About this task. All lines from the first one in the listing below to the one holding "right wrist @", inclusive, are to be copied exactly.

Recorded information.

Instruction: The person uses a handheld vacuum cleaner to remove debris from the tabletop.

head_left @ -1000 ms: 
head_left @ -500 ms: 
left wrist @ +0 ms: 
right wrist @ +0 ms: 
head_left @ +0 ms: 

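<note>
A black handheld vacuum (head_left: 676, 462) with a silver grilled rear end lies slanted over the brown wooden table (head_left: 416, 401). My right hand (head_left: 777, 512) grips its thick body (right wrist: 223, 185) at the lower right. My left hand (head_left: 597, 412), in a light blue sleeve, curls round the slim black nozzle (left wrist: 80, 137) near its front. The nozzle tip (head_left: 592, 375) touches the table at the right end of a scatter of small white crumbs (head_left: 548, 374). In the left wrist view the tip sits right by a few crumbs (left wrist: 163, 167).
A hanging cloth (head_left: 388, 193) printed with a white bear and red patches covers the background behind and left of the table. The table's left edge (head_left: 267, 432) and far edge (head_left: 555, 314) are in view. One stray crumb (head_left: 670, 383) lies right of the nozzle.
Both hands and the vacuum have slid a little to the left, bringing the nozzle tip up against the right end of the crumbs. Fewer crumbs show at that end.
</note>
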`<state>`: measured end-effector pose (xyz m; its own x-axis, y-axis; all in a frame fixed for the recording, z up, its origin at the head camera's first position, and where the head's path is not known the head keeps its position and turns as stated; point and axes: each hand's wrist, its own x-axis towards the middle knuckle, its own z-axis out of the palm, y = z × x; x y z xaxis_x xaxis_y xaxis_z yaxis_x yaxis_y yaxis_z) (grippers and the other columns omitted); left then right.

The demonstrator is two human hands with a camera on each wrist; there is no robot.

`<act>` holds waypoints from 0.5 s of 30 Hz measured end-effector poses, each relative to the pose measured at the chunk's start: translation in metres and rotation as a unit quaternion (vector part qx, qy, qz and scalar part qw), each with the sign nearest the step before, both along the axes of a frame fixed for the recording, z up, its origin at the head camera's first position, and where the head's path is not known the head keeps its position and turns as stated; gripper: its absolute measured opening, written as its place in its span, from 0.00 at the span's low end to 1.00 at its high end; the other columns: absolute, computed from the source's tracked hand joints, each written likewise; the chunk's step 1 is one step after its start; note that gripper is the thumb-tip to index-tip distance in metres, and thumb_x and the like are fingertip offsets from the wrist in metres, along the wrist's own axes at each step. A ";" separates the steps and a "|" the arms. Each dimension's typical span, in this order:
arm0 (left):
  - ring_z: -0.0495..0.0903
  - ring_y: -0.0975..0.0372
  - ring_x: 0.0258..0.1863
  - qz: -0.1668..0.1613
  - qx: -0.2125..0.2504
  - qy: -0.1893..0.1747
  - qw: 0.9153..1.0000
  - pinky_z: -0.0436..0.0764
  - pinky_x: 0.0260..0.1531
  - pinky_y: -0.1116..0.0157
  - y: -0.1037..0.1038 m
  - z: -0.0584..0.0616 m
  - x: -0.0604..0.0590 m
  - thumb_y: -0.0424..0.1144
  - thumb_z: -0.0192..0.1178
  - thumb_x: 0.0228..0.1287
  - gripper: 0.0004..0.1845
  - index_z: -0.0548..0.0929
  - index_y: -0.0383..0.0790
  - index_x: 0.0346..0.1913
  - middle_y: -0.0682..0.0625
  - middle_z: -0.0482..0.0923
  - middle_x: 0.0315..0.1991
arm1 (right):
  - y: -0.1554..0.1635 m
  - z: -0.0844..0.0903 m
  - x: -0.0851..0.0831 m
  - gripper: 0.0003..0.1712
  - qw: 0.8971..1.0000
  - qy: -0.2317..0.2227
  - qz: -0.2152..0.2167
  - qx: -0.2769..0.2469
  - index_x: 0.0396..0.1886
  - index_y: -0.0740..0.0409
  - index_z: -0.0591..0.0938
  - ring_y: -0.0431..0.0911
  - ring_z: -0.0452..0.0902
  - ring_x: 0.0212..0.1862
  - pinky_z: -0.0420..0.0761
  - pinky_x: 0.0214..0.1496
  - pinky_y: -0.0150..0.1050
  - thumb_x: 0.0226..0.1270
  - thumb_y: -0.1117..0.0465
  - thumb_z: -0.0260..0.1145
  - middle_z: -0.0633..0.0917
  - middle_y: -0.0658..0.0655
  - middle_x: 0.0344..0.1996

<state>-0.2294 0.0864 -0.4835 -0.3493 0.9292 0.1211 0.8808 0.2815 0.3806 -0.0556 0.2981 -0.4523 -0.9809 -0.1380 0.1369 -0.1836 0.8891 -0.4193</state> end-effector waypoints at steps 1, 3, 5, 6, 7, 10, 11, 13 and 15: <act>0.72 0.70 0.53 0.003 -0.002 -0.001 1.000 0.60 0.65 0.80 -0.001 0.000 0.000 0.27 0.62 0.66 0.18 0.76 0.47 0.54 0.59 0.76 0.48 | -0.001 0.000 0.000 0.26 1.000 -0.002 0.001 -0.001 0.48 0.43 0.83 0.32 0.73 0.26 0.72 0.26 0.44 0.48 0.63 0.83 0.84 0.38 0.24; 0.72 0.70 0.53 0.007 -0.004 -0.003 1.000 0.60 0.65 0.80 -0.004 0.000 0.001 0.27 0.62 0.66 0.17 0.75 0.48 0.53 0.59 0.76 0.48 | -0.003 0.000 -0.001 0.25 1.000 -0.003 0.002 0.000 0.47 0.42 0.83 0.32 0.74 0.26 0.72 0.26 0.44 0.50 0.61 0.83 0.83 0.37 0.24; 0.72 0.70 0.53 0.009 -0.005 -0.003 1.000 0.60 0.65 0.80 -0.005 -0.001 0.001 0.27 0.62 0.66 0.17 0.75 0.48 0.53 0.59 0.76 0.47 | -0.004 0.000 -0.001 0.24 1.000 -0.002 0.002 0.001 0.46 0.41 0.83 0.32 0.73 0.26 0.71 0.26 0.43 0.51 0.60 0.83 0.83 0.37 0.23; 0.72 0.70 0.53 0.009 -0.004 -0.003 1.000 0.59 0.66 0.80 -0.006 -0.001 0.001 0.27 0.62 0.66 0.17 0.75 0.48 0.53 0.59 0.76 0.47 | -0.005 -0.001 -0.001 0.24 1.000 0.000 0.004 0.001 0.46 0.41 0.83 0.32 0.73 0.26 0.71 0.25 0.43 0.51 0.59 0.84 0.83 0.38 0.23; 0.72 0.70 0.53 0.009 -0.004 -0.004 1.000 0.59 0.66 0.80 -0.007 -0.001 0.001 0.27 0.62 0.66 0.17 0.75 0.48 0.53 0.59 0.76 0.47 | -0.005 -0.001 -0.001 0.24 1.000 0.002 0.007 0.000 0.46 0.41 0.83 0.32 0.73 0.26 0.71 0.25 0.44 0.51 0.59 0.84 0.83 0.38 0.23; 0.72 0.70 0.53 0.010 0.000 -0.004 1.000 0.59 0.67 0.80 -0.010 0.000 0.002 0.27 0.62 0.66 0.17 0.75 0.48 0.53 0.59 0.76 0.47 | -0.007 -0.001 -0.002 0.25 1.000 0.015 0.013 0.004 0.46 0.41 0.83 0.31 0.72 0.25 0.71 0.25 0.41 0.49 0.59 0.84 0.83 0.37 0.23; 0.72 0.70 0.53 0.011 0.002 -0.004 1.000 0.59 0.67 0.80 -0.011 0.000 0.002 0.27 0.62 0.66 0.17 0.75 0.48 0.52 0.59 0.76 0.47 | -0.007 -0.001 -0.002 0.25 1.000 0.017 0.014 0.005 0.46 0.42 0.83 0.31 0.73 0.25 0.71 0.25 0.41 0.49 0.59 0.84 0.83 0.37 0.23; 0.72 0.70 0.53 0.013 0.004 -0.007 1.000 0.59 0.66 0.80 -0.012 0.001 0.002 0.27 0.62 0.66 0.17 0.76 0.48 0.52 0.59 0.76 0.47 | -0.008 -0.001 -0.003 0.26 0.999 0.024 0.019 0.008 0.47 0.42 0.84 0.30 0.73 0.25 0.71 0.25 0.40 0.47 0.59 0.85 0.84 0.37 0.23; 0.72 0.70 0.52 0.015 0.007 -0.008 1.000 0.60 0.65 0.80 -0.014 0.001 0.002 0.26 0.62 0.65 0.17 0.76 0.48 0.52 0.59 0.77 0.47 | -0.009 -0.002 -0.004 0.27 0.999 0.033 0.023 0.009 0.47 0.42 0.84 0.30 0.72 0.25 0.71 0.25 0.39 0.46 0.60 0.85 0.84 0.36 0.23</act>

Solution.
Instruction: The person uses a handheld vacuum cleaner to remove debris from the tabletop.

head_left @ -1000 ms: 
head_left @ -500 ms: 
left wrist @ +0 ms: 
right wrist @ +0 ms: 

The response is finished.